Stanchezza, difficoltà respiratorie, dolore toracico, dolori articolari e perdita del gusto o dell'olfatto sono i sintomi più comuni del «Long Covid» e sembrano interessare oltre il 50% di coloro che hanno sviluppato la malattia da Sars-Cov-2. É quanto afferma una ricerca pubblicata su Jama Network Open. Ricercatori della Penn State College of Medicine hanno revisionato 57 report con i dati di 250.351 adulti e bambini non vaccinati e con diagnosi di Covid-19 da dicembre 2019 a marzo 2021. Tra quelli studiati, il 79% è stato ricoverato in ospedale e la maggior parte dei pazienti (79%) ha vissuto in Paesi ad alto reddito; 56% uomini con età media di 54 anni. I ricercatori hanno analizzato la salute dei pazienti post-Covid durante tre intervalli a un mese, da 2 a 5 mesi e da 6 in poi. I risultati sono proccupanti:
1 Benessere generale: più della metà riporta perdita di peso, affaticamento, febbre o dolore.
2 Mobilità: circa un sopravvissuto su cinque riscontra una diminuzione della mobilità.
3 Preoccupazioni neurologiche: quasi un sopravvissuto su quattro fatica a concentrarsi.
4 Disturbi di salute mentale: a quasi un paziente su tre sono diagnosticati disturbi d'ansia.
5 Anomalie polmonari: sei sopravvissuti su 10 presentano anomalie dell'imaging del torace e più di un quarto dei pazienti ha difficoltà a respirare.
6 Problemi cardiovascolari: dolore toracico e palpitazioni sono tra le condizioni più comuni.

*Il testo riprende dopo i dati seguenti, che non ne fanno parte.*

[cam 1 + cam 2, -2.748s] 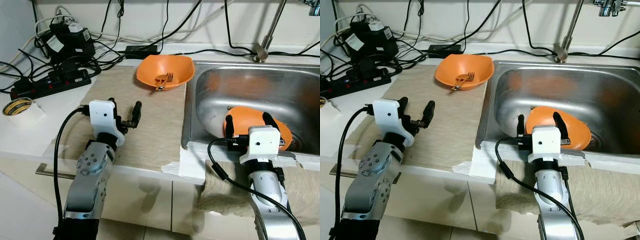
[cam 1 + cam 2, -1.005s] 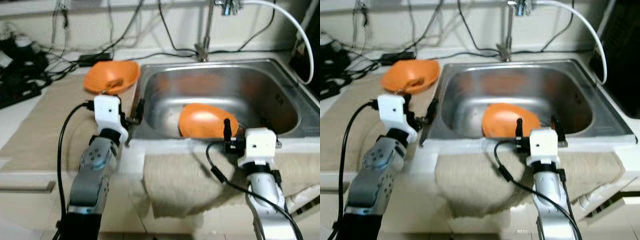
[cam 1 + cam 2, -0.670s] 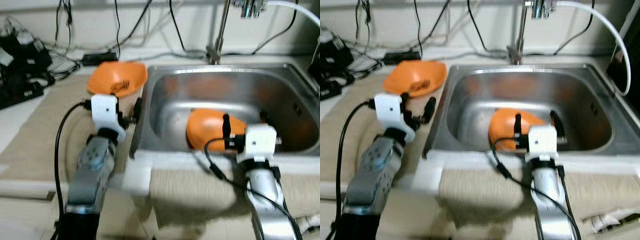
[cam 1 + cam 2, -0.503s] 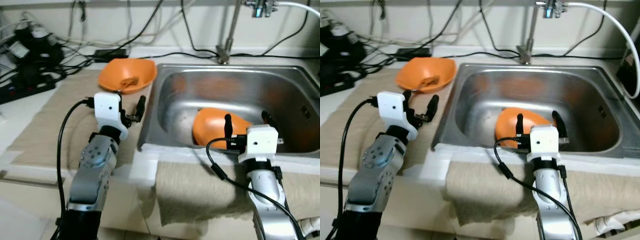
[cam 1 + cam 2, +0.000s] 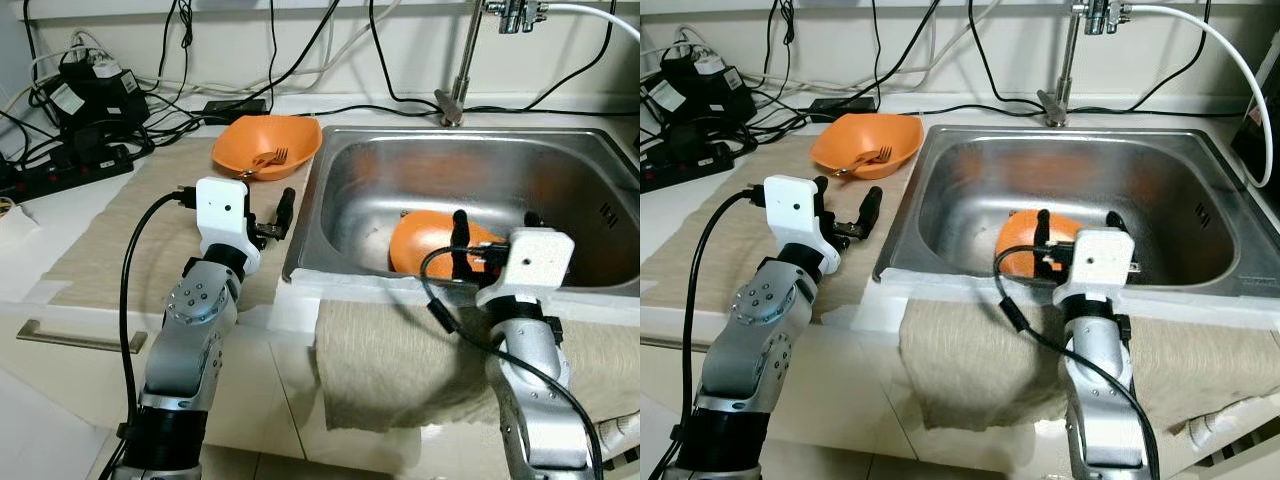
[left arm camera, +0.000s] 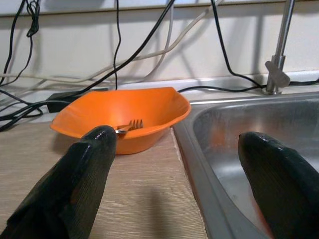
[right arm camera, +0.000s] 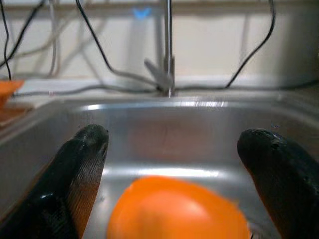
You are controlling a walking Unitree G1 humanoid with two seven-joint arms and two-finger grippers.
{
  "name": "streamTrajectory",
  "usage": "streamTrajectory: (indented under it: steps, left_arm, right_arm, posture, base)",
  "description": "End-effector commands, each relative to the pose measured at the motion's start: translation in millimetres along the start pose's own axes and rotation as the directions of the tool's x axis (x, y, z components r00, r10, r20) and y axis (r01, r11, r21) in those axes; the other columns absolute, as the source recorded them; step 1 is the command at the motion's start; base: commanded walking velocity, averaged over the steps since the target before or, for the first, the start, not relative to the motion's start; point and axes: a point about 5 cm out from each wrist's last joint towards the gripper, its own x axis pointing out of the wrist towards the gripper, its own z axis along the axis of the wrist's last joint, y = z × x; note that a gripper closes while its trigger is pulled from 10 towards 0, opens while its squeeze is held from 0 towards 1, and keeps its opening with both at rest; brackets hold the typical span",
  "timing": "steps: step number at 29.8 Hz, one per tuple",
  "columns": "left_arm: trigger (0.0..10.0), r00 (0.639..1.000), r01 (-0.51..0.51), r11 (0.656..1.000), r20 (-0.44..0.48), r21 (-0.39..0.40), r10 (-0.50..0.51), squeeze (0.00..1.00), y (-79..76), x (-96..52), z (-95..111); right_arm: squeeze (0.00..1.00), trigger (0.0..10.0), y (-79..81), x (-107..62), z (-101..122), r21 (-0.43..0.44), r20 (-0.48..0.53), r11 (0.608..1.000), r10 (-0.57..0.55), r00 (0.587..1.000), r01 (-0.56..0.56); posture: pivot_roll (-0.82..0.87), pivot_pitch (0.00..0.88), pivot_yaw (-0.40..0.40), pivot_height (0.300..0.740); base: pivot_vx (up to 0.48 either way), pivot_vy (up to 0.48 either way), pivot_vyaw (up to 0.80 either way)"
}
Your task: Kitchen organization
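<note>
An orange bowl [image 5: 266, 143] with a fork [image 5: 268, 158] in it stands on the beige mat left of the steel sink [image 5: 560, 170]. A second orange bowl [image 5: 430, 240] lies upside down in the sink's basin. My left gripper [image 5: 262, 222] hovers open over the mat, short of the first bowl [image 6: 124, 112], nothing between its fingers. Open as well, my right gripper [image 5: 495, 235] is at the sink's front rim, pointing over the overturned bowl [image 7: 174, 209].
A power strip, adapters and tangled cables [image 5: 90, 90] crowd the back left of the counter. The faucet [image 5: 460, 60] rises behind the sink. A beige towel [image 5: 400, 360] hangs over the counter's front edge. A tape roll [image 5: 5, 205] sits at the far left.
The whole picture has swung and sharpened as the camera moved. Both grippers stay open and both bowls sit where they were.
</note>
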Motion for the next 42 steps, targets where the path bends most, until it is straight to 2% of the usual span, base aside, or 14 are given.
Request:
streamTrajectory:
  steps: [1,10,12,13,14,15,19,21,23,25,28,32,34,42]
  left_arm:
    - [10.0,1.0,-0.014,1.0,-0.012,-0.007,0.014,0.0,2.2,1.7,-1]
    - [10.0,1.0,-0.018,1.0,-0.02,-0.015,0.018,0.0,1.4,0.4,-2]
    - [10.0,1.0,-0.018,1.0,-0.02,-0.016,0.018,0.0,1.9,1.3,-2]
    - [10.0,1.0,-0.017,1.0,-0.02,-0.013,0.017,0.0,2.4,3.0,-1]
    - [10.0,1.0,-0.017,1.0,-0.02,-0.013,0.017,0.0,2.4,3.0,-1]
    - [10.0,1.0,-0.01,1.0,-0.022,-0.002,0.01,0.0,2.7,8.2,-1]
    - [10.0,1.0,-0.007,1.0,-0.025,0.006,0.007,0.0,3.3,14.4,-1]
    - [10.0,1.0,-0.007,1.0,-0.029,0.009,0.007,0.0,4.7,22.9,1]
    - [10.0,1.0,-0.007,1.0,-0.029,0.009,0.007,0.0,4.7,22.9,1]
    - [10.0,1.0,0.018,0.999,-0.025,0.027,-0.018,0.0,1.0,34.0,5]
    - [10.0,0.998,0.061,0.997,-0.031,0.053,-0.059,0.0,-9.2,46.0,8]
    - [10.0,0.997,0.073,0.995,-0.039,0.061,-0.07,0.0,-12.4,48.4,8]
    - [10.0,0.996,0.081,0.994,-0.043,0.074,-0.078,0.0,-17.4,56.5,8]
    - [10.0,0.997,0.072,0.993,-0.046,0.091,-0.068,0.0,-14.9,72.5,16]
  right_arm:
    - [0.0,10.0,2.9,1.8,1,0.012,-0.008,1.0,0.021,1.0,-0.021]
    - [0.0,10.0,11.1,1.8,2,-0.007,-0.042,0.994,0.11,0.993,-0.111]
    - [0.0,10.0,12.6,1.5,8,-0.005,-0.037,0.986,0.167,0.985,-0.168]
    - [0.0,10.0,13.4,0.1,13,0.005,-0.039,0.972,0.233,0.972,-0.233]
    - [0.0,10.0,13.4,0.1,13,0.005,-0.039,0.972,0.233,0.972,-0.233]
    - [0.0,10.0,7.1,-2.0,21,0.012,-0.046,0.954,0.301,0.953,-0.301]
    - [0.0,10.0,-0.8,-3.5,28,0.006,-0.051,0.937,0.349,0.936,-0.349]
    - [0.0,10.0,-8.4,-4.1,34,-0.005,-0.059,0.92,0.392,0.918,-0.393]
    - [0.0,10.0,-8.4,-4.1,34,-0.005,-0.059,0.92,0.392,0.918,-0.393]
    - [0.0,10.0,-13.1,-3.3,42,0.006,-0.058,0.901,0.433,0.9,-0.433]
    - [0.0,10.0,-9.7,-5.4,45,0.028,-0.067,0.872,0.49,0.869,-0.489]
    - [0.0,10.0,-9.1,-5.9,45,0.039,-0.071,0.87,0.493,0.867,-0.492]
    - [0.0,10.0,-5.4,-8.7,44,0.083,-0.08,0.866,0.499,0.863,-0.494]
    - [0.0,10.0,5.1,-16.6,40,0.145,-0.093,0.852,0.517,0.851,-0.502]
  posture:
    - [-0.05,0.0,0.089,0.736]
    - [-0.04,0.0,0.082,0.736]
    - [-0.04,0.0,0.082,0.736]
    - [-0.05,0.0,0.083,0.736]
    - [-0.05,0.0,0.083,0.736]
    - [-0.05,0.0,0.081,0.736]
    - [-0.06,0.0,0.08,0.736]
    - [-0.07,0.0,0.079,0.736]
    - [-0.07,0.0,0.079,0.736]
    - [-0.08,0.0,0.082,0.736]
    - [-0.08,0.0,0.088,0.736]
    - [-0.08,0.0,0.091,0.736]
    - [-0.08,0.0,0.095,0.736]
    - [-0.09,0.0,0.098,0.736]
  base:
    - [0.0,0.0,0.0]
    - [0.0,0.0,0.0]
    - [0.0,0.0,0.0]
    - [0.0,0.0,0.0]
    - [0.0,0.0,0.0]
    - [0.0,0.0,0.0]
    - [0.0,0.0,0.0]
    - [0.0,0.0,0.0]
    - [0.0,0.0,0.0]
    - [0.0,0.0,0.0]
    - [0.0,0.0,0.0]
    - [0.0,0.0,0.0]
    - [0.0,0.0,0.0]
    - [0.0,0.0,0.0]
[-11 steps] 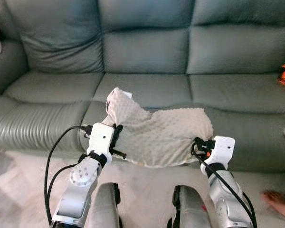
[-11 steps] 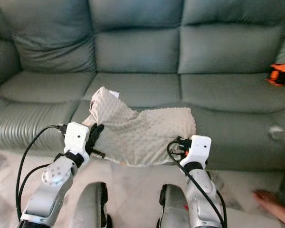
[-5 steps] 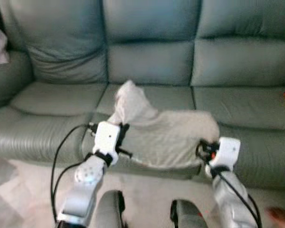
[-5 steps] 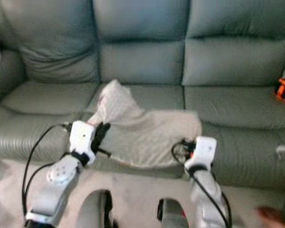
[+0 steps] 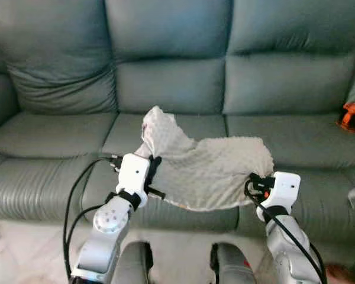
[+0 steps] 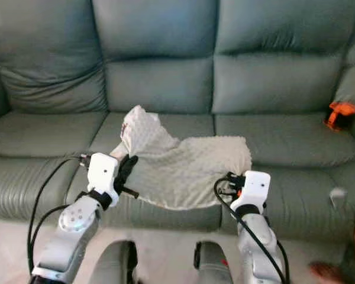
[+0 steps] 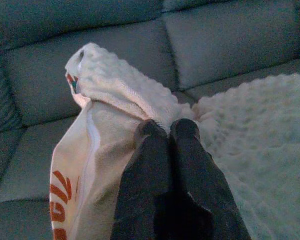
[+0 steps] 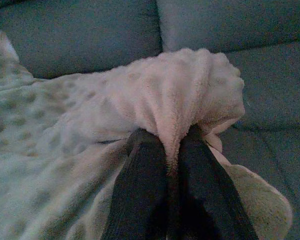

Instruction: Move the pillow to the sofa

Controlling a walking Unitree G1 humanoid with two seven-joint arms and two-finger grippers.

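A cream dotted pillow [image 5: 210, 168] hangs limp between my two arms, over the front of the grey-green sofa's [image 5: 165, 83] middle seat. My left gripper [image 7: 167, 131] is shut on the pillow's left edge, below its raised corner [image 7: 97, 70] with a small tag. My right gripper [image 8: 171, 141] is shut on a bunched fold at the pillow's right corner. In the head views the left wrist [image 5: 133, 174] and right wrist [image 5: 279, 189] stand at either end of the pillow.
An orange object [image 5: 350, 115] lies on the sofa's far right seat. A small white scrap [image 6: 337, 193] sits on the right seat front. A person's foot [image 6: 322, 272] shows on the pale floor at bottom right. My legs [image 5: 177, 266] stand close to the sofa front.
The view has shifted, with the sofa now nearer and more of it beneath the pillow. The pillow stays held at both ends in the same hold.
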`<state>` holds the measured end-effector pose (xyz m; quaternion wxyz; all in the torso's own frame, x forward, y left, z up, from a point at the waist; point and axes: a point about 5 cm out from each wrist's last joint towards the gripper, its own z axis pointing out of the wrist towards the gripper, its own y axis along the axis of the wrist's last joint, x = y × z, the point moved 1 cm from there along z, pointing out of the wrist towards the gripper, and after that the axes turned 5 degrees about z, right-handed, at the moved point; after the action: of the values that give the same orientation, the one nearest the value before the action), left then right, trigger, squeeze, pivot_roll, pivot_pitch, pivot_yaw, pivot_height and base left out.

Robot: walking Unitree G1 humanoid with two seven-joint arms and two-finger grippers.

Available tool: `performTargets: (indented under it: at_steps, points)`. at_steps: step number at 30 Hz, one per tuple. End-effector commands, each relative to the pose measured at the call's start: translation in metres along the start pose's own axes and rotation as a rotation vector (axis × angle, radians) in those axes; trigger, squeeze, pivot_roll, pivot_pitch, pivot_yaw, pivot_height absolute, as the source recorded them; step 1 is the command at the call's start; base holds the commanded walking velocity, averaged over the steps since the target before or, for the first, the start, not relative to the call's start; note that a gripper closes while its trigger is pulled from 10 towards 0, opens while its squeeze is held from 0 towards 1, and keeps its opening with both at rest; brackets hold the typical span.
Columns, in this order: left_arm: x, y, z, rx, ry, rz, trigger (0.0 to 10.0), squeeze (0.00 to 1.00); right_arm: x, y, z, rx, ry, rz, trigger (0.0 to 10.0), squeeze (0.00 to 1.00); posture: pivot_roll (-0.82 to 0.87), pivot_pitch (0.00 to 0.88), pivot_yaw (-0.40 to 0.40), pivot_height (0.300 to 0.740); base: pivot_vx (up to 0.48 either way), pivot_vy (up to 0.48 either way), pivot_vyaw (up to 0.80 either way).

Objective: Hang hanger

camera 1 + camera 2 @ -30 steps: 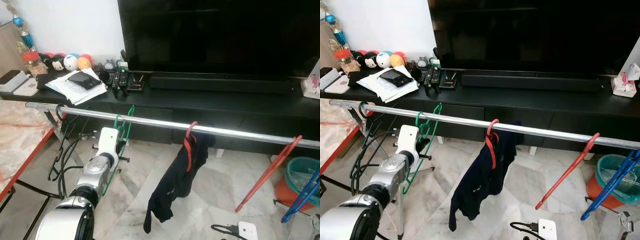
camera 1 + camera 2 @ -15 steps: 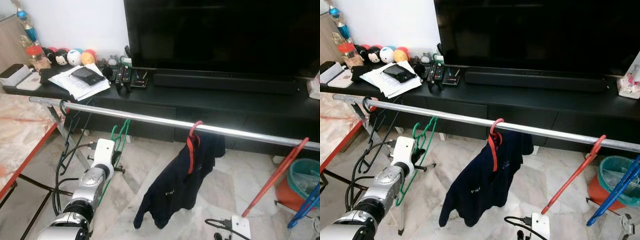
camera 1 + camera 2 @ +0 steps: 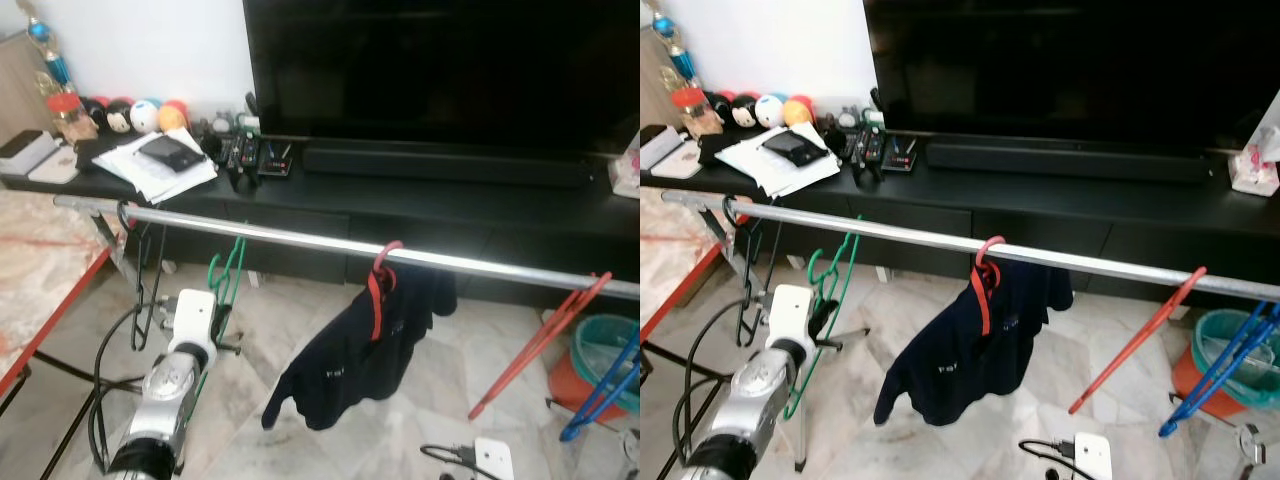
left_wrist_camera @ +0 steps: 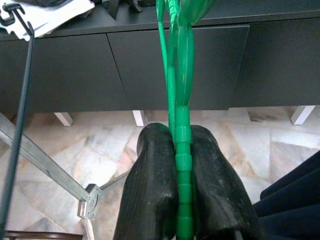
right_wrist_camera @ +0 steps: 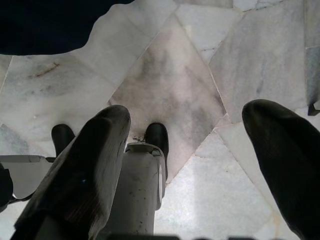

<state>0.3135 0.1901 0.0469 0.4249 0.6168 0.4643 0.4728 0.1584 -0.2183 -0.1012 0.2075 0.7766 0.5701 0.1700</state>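
Left gripper (image 4: 182,165) clamped; right gripper (image 5: 200,165) spread

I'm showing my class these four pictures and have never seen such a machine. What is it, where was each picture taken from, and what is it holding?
It is a walking humanoid robot with two arms ending in black two-fingered grippers. Two pictures come from its head, looking down at a metal clothes rail before a black TV cabinet. The other two come from wrist cameras. The left gripper is shut on a green hanger, held just below the rail. A red hanger with a dark garment hangs on the rail. The right gripper hangs open above the marble floor.
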Motion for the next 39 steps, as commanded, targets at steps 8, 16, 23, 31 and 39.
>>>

7 Pelle rovinata: quasi un paziente su cinque manifesta perdita di capelli o eruzioni cutanee.
8 Problemi digestivi: dolore allo stomaco, mancanza di appetito, diarrea e vomito sono condizioni comunemente riportate.
«La battaglia contro il Covid non si esaurisce con la guarigione dall'infezione acuta. La vaccinazione è il nostro miglior alleato per prevenire la malattie e le conseguenze», afferma il dr. Paddy Ssentongo, assistente professore presso il Penn State Center for Neural Engineering e co-ricercatore capo. I meccanismi con cui Covid-19 provoca sintomi persistenti nei sopravvissuti non sono completamente compresi e potrebbero derivare da un sovraccarico del sistema immunitario innescato dal virus, da un'infezione persistente, da una reinfezione o da un'aumentata produzione di autoanticorpi (anticorpi diretti ai propri tessuti).
Il virus poi può entrare e vivere nel sistema nervoso così si verificano nei sopravvissuti i sintomi nervosi tanto che la sindrome da Long Covid potrebbe essere un Neuro-Covid: nei pazienti più gravemente colpiti la risonanza magnetica mostra una riduzione della materia grigia. La sindrome neurologica post-Covid può riguardare fino al 70% dei pazienti che hanno avuto sintomi medio-gravi, lasciando disturbi di memoria, concentrazione, sonno e umore.
Ma si stanno osservando alterazioni strutturali anche sul cervello di giovani e anziani: lo stress e la mancanza o la drastica riduzione di interazioni sociali ha comportato una perdita di tessuto cerebrale in aree come la corteccia prefrontale, maggiormente coinvolte nei processi di controllo degli impulsi e delle emozioni, con conseguenze più evidenti in bambini, adolescenti e anziani. Sono i risultati dello studio Covid Next dell'Università di Brescia e dell'Istituto Neurologico Besta di Milano, pubblicato su Neurological Sciences e discusso nel webinar «Pills of Psychiatry and Neurology 2021», organizzato dall'Università degli Studi di Brescia e dalla Fondazione Internazionale Menarini.
Il «vero» bersaglio di SARS-CoV-2 potrebbe essere il cervello. Infatti dopo il ricovero sono i sintomi neurologici e psichiatrici a prevalere, mentre tutti gli altri, da quelli respiratori a quelli metabolici, tendono a risolversi o stabilizzarsi.